Division of Mathematical Sciences, School of Physical & Mathematical Sciences, Nanyang Technological University, Singapore 637371.
J Theor Biol. 2009 Apr 21;257(4):618-26. doi: 10.1016/j.jtbi.2008.12.027. Epub 2009 Jan 8.
In this paper, we intend to predict protein structural classes (alpha, beta, alpha+beta, or alpha/beta) for low-homology data sets. Two data sets were used widely, 1189 (containing 1092 proteins) and 25PDB (containing 1673 proteins) with sequence homology being 40% and 25%, respectively. We propose to decompose the chaos game representation of proteins into two kinds of time series. Then, a novel and powerful nonlinear analysis technique, recurrence quantification analysis (RQA), is applied to analyze these time series. For a given protein sequence, a total of 16 characteristic parameters can be calculated with RQA, which are treated as feature representation of protein sequences. Based on such feature representation, the structural class for each protein is predicted with Fisher's linear discriminant algorithm. The jackknife test is used to test and compare our method with other existing methods. The overall accuracies with step-by-step procedure are 65.8% and 64.2% for 1189 and 25PDB data sets, respectively. With one-against-others procedure used widely, we compare our method with five other existing methods. Especially, the overall accuracies of our method are 6.3% and 4.1% higher for the two data sets, respectively. Furthermore, only 16 parameters are used in our method, which is less than that used by other methods. This suggests that the current method may play a complementary role to the existing methods and is promising to perform the prediction of protein structural classes.

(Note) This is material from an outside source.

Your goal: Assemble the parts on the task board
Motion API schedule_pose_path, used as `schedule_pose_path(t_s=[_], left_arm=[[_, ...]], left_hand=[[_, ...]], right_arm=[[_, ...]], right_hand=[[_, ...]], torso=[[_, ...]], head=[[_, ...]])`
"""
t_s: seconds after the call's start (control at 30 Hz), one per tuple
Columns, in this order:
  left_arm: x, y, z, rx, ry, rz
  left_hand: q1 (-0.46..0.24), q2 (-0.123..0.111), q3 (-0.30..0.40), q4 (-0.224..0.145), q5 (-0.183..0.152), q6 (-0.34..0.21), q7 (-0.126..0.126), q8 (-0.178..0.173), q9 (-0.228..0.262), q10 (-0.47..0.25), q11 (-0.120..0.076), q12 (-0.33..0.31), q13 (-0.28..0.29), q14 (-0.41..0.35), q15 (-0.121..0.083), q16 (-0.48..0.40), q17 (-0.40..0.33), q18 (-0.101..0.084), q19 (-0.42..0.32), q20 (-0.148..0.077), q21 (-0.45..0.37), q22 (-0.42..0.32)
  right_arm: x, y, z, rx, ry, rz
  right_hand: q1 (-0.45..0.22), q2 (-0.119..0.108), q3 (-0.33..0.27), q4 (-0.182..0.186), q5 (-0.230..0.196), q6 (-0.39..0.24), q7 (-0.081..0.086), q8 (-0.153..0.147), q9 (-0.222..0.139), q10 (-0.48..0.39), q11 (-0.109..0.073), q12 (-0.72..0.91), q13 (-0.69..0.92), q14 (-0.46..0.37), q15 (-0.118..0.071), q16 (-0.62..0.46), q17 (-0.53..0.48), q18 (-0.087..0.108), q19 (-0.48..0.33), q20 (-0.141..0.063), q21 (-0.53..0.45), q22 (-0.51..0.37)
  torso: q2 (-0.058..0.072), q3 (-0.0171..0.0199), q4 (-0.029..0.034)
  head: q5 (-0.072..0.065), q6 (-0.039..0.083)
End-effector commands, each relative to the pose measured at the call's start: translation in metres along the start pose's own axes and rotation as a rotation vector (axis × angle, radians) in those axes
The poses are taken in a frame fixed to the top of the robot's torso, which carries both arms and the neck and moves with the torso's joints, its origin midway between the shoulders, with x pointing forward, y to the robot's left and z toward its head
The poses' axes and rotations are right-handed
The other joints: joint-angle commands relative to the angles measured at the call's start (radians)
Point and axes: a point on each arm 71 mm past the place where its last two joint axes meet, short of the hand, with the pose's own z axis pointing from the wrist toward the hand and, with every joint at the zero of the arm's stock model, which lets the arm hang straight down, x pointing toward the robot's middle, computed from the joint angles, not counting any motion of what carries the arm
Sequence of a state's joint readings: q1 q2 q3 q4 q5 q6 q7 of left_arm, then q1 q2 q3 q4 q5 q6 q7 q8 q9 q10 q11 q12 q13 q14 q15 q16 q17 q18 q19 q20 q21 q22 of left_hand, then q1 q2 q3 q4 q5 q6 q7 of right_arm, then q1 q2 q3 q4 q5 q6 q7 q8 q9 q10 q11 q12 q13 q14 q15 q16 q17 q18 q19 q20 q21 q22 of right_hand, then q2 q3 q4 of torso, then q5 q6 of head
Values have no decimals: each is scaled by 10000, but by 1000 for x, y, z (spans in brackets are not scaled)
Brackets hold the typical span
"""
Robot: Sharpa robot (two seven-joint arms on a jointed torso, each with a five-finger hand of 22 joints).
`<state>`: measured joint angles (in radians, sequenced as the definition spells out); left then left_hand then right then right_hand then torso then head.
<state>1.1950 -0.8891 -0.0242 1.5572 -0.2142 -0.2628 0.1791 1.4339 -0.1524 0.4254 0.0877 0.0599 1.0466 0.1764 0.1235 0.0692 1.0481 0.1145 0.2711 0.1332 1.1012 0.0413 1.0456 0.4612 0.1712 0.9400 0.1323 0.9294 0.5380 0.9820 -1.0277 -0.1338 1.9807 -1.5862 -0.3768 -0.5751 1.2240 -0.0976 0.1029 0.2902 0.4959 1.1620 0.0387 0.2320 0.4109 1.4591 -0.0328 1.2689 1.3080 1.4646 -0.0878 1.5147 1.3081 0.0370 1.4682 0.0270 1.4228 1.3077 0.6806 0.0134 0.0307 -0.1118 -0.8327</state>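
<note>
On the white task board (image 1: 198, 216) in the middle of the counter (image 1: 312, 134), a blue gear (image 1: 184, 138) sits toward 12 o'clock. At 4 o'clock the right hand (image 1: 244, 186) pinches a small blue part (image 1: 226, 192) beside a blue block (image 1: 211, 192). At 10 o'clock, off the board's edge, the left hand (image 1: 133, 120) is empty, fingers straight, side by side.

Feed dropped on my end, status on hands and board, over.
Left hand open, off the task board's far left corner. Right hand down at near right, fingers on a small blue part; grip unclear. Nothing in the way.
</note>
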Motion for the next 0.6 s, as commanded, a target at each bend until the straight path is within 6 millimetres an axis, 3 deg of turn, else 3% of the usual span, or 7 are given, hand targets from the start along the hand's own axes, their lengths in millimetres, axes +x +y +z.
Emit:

在本文中,我们旨在预测低同源性数据集的蛋白质结构类别(α、β、α+β 或 α/β)。我们使用了两个广泛使用的数据集,1189(包含 1092 个蛋白质)和 25PDB(包含 1673 个蛋白质),序列同源性分别为 40%和 25%。我们建议将蛋白质的混沌游戏表示分解为两种时间序列。然后,应用一种新颖而强大的非线性分析技术——递归量化分析(RQA)来分析这些时间序列。对于给定的蛋白质序列,可以用 RQA 计算总共 16 个特征参数,这些参数被视为蛋白质序列的特征表示。基于这种特征表示,使用 Fisher 的线性判别算法预测每个蛋白质的结构类别。Jackknife 测试用于测试和比较我们的方法与其他现有方法。逐步程序的整体准确率分别为 65.8%和 64.2%,用于 1189 和 25PDB 数据集。广泛使用一对一比较程序,我们将我们的方法与其他五种现有方法进行比较。特别是,我们的方法在这两个数据集上的整体准确率分别高出 6.3%和 4.1%。此外,我们的方法仅使用 16 个参数,少于其他方法使用的参数。这表明当前的方法可能对现有方法起到补充作用,并有望进行蛋白质结构类别的预测。